Phoenix andamanensis

Scientific classification
- Kingdom: Plantae
- Clade: Tracheophytes
- Clade: Angiosperms
- Clade: Monocots
- Clade: Commelinids
- Order: Arecales
- Family: Arecaceae
- Genus: Phoenix
- Species: P. andamanensis
- Binomial name: Phoenix andamanensis S.Barrow

= Phoenix andamanensis =

- Genus: Phoenix
- Species: andamanensis
- Authority: S.Barrow |

Species of palm

Phoenix andamanensis is a wild relative of date palm endemic to the Andaman Islands in the Bay of Bengal southwest of Myanmar. It is rather a newly described taxon by Sasha C. Barrow in 1998 based on old herbarium collections. This taxon was known only from a few herbarium collections and a few insignificant citations by Kurz in 1870, Brandis in 1906 and Parkinson in 1923. The Herbarium collections were made mostly during the British regime in 1903, 1904 and 1911 by Rogers and Osmaton. Later, Ellis from the Botanical Survey of India in 1990 collected one specimen from the Saddle Peak. The specimens were remained unidentified at herbaria (K and CAL) until its circumscription as new taxon by Barrow in 1998.
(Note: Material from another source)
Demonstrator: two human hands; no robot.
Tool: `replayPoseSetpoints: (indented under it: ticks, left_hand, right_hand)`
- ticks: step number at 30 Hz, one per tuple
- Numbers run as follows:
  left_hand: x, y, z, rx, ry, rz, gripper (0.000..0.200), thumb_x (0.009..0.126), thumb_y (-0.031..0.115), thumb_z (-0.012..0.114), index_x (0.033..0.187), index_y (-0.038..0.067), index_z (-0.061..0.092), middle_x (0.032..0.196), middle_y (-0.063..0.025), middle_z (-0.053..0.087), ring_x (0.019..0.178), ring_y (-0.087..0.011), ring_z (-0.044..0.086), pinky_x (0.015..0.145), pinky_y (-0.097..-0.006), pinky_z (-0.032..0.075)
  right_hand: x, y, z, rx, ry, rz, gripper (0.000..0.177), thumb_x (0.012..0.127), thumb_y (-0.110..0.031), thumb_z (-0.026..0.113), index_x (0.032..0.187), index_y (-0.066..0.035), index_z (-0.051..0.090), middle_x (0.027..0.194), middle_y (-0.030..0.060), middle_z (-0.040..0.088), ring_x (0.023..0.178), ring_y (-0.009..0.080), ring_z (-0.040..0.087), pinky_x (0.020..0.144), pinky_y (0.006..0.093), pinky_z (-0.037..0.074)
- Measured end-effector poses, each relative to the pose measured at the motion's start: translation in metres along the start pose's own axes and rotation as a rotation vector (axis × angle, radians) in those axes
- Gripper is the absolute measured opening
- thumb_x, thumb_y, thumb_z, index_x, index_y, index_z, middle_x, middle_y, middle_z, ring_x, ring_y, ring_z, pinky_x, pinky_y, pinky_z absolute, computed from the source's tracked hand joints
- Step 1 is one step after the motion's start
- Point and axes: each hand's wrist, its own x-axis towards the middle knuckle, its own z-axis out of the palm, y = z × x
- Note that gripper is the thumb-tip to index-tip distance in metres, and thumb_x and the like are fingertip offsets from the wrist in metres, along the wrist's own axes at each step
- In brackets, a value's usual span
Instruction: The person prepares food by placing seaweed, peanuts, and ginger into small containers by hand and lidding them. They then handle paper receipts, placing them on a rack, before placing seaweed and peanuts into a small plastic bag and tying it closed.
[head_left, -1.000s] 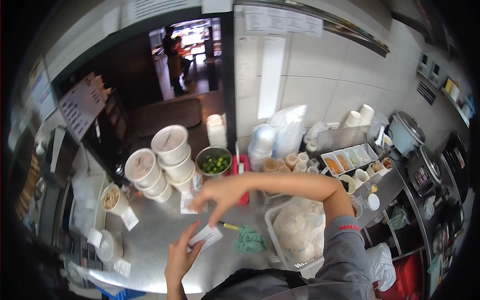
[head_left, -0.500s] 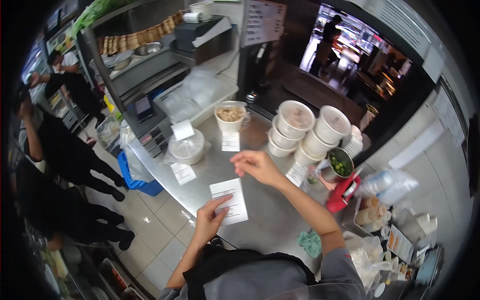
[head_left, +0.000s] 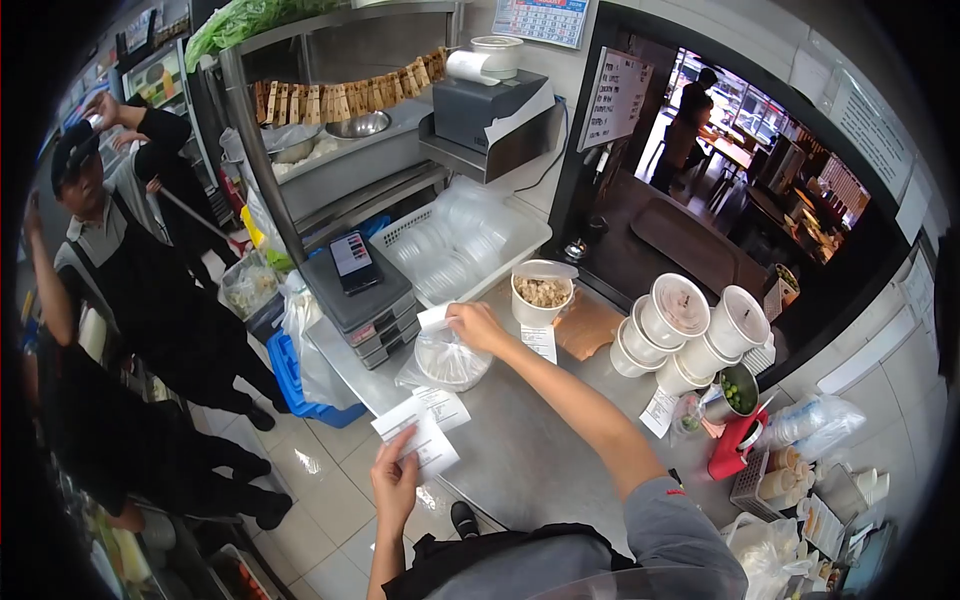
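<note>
My left hand (head_left: pixel 395 480) pinches a white printed receipt (head_left: pixel 428 452) between thumb and fingers, just off the counter's front edge. My right hand (head_left: pixel 477 328) reaches over a round bowl in a clear plastic bag (head_left: pixel 450 362). Its fingers close on a small white paper slip (head_left: pixel 433 318) at the top of that bag. Another printed receipt (head_left: pixel 442 408) lies beside the bagged bowl, partly behind the one I hold. Right of the bowl stands a white tub (head_left: pixel 543 294) of chopped food, its lid tilted at the back, with a receipt (head_left: pixel 540 343) in front.
Stacked lidded tubs (head_left: pixel 680 315) stand on the steel counter (head_left: pixel 530 430) at right, near a metal pot of greens (head_left: pixel 738 388) and a red object (head_left: pixel 738 445). A phone (head_left: pixel 356 262) lies on dark boxes beside a basket of plastic lids (head_left: pixel 450 235). Co-workers stand at left.
My right hand has moved left, to the slip on the bagged bowl. My left hand has lifted the receipt toward the counter's front edge. The camera view has shifted left.
</note>
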Motion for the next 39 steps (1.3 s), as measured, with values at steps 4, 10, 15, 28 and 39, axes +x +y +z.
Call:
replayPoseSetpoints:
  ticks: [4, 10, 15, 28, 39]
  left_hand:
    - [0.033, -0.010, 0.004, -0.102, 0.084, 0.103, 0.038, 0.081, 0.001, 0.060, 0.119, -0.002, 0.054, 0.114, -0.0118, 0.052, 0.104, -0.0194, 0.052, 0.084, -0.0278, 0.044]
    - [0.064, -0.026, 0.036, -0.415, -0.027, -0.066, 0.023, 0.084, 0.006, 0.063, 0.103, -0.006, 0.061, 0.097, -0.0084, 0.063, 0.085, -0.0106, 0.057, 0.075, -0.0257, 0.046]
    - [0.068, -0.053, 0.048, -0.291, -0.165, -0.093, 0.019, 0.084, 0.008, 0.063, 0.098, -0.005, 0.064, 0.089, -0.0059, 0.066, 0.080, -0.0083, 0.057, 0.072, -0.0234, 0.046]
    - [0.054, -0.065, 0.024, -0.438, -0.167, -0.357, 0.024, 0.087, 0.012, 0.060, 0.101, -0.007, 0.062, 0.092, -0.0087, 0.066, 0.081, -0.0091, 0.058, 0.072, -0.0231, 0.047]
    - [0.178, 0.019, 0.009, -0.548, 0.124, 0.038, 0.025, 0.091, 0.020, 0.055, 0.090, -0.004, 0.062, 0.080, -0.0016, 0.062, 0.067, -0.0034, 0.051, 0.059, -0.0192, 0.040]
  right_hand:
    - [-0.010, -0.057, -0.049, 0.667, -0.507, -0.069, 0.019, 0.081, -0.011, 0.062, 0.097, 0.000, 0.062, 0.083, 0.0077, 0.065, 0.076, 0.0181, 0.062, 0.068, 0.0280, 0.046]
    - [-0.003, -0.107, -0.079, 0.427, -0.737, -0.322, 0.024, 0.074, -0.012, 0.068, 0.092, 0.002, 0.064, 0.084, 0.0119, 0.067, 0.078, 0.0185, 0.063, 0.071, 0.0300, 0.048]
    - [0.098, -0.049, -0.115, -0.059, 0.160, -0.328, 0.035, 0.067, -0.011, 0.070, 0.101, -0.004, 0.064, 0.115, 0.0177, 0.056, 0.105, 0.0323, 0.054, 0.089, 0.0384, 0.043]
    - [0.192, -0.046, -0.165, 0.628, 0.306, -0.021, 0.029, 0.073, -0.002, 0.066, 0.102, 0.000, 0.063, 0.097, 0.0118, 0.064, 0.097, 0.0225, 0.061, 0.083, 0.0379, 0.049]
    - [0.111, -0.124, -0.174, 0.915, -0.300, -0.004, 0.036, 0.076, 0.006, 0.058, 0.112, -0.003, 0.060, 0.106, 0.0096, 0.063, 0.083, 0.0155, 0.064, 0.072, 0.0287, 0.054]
Barrow had only secondary information about this species based on above specimens and old citations. Therefore, she annotated in her monograph on the Phoenix as "... Phoenix andamanensis has recorded from one locality each in both North Andaman and Little Andaman, and from Cinque and Rutland Islands. The modern distribution of the species is unknown". During an exploration among various islands of the Andaman Archipelago in 2014, two populations of this taxon from North Andaman at Kalpong and Saddle Peak have been located by Mathew (Mathew, 2016) and made germplasm collections. This species is evidently rare with limited individuals at both localities. A germplasm collection of this lesser known endangered endemic wild date palm from Kalpong Forests is well established in the Field gene Bank of JNTBGRI (Mathew, 2016).